RIYADH: CEO of the Saudi Arabian Cricket Federation Tariq Ziad Sagga has outlined the plans that set the Kingdom’s nascent national team on the path to winning the inaugural ACC Men’s Challenger Cup 2023 in Bangkok last week, highlighting the domestic and grassroots level programs that have been implemented in percent years.
Cricket is one of the world’s oldest popular sports and has been part of many cultures for centuries. Now the SACF, established as recently as 2020, has been thriving and has introduced a cricketing culture across the Kingdom in the blink of an eye by lining up a series of major programs focused on promoting the game among locals and expatriates.
“The Saudi cricket federation was established (just over) two years ago, and we have plans to implement domestic programs for cricket locally,” said Sagga in an exclusive interview with Arab News. “For example, our main championship is the National Cricket Championship, which started in 2021 with 11 cities and featured more than 400 teams, clubs and Under-16 associations, and over 30,000 participants. This year, participation will exceed 50,000.
“The second tournament we had was softball cricket in six cities and total participation exceeded 10,000 in 2022. This year hopefully it will exceed 15,000,” said the CEO.
Other programs include community cricket programs, such as Father’s Day and Mother’s Day cricket.

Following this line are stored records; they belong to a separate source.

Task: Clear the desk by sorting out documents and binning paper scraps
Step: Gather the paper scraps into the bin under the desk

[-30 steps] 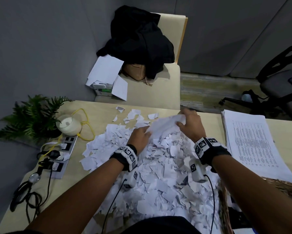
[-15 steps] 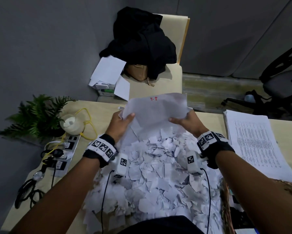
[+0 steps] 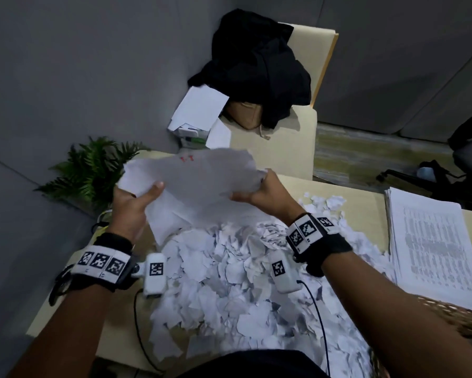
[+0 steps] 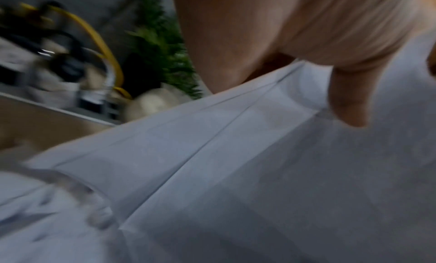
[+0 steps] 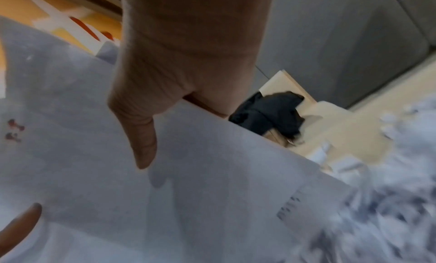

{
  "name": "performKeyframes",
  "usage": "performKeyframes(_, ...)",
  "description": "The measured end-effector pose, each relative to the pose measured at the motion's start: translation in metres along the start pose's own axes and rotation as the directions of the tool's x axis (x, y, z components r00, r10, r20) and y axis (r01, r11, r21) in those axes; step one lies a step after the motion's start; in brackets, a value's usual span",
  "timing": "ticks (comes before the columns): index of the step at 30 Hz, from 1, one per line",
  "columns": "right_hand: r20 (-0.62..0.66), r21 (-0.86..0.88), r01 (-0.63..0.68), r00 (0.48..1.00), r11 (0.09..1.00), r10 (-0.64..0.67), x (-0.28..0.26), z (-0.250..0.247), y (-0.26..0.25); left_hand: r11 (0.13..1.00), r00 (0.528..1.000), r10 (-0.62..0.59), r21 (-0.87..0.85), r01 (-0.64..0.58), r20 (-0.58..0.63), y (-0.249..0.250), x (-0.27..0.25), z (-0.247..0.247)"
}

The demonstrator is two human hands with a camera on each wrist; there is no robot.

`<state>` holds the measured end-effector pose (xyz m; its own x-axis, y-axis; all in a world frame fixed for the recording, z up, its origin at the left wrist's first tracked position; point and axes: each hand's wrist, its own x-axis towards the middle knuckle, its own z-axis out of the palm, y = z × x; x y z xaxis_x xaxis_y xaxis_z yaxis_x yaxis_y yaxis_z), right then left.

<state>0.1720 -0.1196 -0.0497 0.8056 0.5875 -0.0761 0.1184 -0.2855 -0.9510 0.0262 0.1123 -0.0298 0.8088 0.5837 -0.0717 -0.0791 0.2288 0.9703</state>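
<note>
Sheets [image 3: 199, 184] btwn left hand [image 3: 131, 205] & right hand [image 3: 267, 195], above scraps [image 3: 229, 282]

I see my left hand [image 3: 132, 204] and right hand [image 3: 267, 195] side by side above the worktop [image 3: 365, 203], a sheet [image 3: 199, 184] spanning between them. The scrap pile [image 3: 229, 282] lies below and nearer me than both hands. A document stack [image 3: 431, 241] sits right of my right hand. A plant [image 3: 93, 170] stands left of my left hand. Beyond both hands is a chair [image 3: 292, 132] carrying a garment [image 3: 256, 64].
</note>
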Motion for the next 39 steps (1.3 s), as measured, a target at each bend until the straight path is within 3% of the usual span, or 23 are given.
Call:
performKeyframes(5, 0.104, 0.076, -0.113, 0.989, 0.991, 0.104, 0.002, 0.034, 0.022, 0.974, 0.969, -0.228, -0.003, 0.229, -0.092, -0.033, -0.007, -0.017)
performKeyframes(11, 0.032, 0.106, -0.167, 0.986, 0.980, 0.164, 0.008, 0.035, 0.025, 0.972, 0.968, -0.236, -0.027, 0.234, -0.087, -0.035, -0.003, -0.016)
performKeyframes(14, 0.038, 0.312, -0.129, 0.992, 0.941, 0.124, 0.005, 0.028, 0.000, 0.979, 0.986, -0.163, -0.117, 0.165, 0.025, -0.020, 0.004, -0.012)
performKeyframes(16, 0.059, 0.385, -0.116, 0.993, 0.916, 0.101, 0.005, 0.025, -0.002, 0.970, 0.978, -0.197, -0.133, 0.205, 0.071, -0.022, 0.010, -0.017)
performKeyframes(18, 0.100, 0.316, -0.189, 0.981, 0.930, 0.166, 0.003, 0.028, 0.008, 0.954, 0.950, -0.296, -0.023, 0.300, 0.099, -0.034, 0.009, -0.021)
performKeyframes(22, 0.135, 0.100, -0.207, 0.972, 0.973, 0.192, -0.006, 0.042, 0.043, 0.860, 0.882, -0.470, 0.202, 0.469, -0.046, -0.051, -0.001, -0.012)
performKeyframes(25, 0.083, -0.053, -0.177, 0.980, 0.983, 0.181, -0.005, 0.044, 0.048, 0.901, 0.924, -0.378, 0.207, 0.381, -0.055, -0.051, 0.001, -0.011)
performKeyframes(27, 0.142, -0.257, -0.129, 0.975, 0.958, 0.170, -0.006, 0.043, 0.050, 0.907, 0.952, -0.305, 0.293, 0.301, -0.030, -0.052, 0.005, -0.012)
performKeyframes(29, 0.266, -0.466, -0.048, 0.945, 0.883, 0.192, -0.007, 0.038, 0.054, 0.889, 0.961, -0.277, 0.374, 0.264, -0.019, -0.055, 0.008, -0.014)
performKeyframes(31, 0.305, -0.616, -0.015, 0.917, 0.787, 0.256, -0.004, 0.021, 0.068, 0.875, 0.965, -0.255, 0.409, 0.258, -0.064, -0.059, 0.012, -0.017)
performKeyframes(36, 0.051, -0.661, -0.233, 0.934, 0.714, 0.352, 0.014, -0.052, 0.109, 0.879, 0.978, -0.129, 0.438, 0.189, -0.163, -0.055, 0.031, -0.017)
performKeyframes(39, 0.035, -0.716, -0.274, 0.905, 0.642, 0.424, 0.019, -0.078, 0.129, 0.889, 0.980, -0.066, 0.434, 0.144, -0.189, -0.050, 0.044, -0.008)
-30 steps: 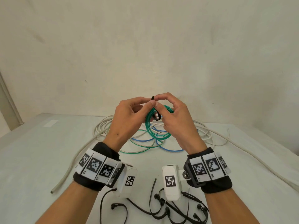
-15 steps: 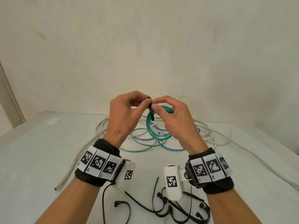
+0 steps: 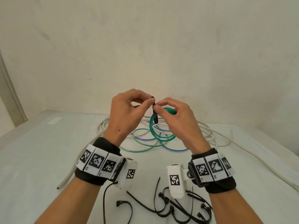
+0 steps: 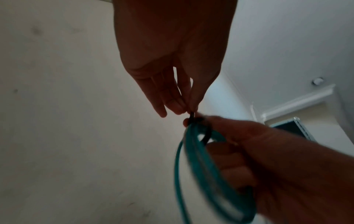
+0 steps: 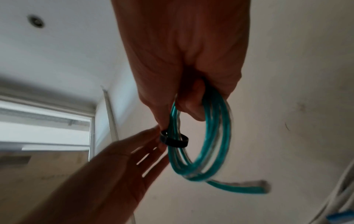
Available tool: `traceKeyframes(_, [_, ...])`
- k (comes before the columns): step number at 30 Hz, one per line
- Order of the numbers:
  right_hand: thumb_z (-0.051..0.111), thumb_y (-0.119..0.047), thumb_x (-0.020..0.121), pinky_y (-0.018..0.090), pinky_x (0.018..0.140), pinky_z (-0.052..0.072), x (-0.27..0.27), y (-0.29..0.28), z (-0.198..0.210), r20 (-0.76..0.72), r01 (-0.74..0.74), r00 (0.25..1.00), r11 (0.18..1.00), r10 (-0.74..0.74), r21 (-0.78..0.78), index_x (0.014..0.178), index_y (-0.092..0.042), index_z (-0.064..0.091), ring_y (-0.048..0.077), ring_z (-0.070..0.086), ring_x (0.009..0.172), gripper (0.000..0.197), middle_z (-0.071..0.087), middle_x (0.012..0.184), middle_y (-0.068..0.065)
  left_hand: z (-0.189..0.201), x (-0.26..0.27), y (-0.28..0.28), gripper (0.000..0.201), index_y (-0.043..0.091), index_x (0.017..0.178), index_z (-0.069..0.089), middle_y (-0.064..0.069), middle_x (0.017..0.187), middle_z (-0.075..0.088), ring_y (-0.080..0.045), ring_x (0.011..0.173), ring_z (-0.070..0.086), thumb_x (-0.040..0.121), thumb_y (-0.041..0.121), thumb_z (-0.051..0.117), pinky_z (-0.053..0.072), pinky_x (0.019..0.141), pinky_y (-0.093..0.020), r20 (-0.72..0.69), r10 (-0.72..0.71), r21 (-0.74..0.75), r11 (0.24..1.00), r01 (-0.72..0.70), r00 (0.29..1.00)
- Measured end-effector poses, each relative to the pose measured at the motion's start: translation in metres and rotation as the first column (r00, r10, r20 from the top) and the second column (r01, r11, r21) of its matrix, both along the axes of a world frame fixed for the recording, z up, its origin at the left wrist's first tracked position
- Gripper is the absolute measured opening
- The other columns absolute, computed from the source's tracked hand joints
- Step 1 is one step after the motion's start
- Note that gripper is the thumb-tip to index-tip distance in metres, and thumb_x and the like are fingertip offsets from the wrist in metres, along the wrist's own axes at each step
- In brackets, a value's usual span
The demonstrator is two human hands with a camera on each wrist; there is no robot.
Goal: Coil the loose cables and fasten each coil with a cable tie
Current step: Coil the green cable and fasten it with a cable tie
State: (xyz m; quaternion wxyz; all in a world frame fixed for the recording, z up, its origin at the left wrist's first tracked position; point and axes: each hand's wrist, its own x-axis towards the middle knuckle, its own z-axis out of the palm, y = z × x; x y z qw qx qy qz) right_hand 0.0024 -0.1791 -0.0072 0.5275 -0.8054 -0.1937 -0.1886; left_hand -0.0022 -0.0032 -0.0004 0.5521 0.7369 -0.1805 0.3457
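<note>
Green cable coil [image 3: 159, 126] is being held above the table [image 3: 32, 159] in the curled right hand [image 3: 177, 125] while a black cable tie [image 3: 155, 116], looped round it, is being pinched by the left hand [image 3: 127, 113], and should be cinched steadily.

Head view looks down from above; both wrist views look up, closely sharing the green coil [image 5: 199, 151].
</note>
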Motion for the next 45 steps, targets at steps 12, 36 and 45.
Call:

“Some of the national events are for National day and Founding Day of Saudi Arabia. For other cricketing nations like India and Pakistan, we do social events, and we have a different program,” Sagga said.
“We had the school cricket program, which we implemented in international schools in the main cities like Riyadh, Jeddah and Dammam,” he added. “We also had talent hunt programs and workforce programs. We did many of these events in workforce camps, like Amaala, and expat camps in Dammam. So, we had a good number of tournaments locally and we are planning to do the Saudi League later this year, as well as the school championship.”
Sagga said that these programs are also part of the Kingdom’s mission to promote a healthy and active lifestyle under the Saudi Vision 2030’s Quality of Life initiative, with the SACF, supported by the Ministry of Sports and Saudi Arabian Olympic Committee, mandated to increase physical activity levels by 40 percent over the next decade.
“We are covering most of the regions in Saudi Arabia, and this year we are going to cover all 13 regions,” he said.
On introducing cricketing culture across the Kingdom in such a short period of time, Sagga said that the challenge they are facing is the perception most Saudis have that cricket is a dangerous street sport, played in risky places and not organized.
“So, we need to change this perception first,” he said. “We have short-term and long-term plans. For the short term, we are going to focus on marketing campaigns, creating videos and developing a proper ground to enable us to broadcast some of the matches and to change some of the perceptions the locals have about the sport itself,” he said.
“Our (long-term) plans involve focusing on the grassroots and the kids, introducing cricket to them in schools and implementing entertaining activities for them so that in the future they can play cricket at a more professional level,” he added.